◆ Collected material:
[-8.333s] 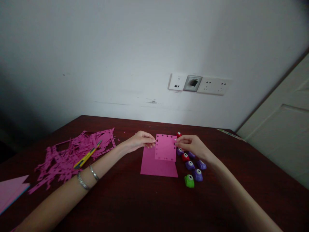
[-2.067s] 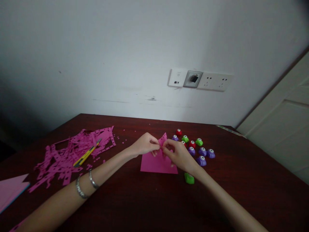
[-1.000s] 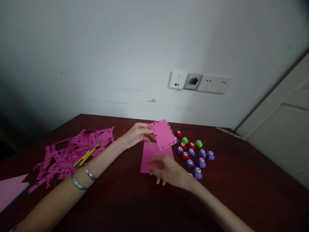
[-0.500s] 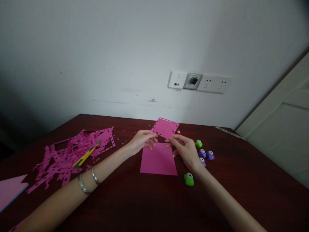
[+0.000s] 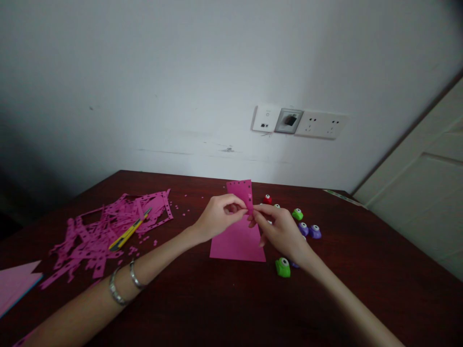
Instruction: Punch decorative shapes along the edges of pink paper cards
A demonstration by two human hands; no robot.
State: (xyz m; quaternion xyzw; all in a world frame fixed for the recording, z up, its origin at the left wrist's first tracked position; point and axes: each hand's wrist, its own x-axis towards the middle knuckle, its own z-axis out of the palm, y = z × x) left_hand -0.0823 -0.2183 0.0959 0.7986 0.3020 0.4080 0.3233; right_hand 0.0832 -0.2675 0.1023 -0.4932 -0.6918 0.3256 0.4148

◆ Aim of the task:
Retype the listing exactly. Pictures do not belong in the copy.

◆ Task solution:
[-8.333s] 
[-2.067s] 
[-1.000s] 
[-0.500s] 
[+0.000s] 
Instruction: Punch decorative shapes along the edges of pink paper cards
A demonstration by two human hands; no robot.
State: (xyz m; quaternion xyzw; all in a world frame fixed for the recording, z up, its origin at the left wrist's first tracked position; point and axes: each hand's wrist, its own x-axis towards the middle knuckle, its own z-axis out of the palm, y = z × x) left_hand -0.0823 -0.2183 0.0959 0.7986 0.3020 0.4080 0.3233; right_hand 0.0832 -0.2675 0.1023 -0.4932 -0.6918 0.3256 0.4148

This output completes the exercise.